What is expected
Set out each line from the following listing that includes the word "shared".

── Provided data ──

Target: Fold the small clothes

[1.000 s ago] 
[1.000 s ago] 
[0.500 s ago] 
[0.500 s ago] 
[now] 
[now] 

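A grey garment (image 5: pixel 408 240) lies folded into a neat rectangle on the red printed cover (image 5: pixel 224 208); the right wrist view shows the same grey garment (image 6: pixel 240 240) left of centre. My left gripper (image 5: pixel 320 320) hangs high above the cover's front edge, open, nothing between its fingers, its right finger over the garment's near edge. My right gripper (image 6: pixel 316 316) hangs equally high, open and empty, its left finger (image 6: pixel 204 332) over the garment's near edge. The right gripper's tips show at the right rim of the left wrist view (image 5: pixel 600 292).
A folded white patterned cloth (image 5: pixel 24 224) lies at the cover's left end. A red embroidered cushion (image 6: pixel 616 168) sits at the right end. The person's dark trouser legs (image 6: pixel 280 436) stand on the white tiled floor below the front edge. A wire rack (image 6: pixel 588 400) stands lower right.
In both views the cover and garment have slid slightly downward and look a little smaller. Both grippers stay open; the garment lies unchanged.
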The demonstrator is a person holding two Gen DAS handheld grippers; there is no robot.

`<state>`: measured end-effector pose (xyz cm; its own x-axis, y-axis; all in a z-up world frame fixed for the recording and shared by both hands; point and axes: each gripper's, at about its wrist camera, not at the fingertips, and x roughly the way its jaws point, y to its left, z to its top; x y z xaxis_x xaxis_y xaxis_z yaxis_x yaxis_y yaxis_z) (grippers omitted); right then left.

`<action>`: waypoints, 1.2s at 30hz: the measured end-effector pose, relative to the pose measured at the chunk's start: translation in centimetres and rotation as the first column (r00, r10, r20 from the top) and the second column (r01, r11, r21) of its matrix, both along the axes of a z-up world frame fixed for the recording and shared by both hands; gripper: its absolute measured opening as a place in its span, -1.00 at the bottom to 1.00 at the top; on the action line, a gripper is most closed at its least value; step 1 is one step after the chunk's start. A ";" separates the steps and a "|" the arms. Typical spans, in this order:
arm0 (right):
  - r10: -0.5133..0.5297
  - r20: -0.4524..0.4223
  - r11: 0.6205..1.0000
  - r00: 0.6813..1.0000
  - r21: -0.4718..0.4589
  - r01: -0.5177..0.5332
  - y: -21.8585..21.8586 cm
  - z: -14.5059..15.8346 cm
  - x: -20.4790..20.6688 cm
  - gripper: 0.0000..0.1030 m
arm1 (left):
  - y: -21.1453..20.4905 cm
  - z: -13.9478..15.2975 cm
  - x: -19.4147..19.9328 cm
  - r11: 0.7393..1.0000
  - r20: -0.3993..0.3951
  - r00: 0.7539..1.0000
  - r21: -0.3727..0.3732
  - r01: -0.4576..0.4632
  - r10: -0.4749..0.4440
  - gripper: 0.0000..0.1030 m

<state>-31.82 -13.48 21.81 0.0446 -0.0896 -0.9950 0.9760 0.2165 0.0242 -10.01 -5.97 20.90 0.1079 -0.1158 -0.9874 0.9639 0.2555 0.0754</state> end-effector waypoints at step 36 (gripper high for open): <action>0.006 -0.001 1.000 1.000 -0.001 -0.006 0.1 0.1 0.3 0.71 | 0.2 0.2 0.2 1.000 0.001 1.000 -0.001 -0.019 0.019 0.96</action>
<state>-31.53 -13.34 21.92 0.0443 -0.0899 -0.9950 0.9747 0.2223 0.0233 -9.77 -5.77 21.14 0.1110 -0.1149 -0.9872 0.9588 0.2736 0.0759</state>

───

Your solution
`<state>`: measured end-effector pose (xyz cm; its own x-axis, y-axis; all in a z-up world frame fixed for the recording and shared by both hands; point and axes: each gripper's, at about its wrist camera, not at the fingertips, and x roughly the way its jaws point, y to its left, z to its top; x y z xaxis_x xaxis_y xaxis_z yaxis_x yaxis_y yaxis_z) (grippers omitted); right then left.
`<action>`: waypoints, 1.2s at 30hz: the measured end-effector pose, relative to the pose measured at the chunk's start: translation in centimetres and rotation as the first column (r00, r10, r20 from the top) and the second column (r01, r11, r21) of its matrix, both along the axes of a z-up world frame fixed for the recording and shared by both hands; gripper: its absolute measured opening as a place in its span, -1.00 at the bottom to 1.00 at the top; on the action line, a gripper is most closed at its least value; step 1 is one step after the chunk's start. A ";" separates the steps and a "|" the arms. Typical spans, in this order:

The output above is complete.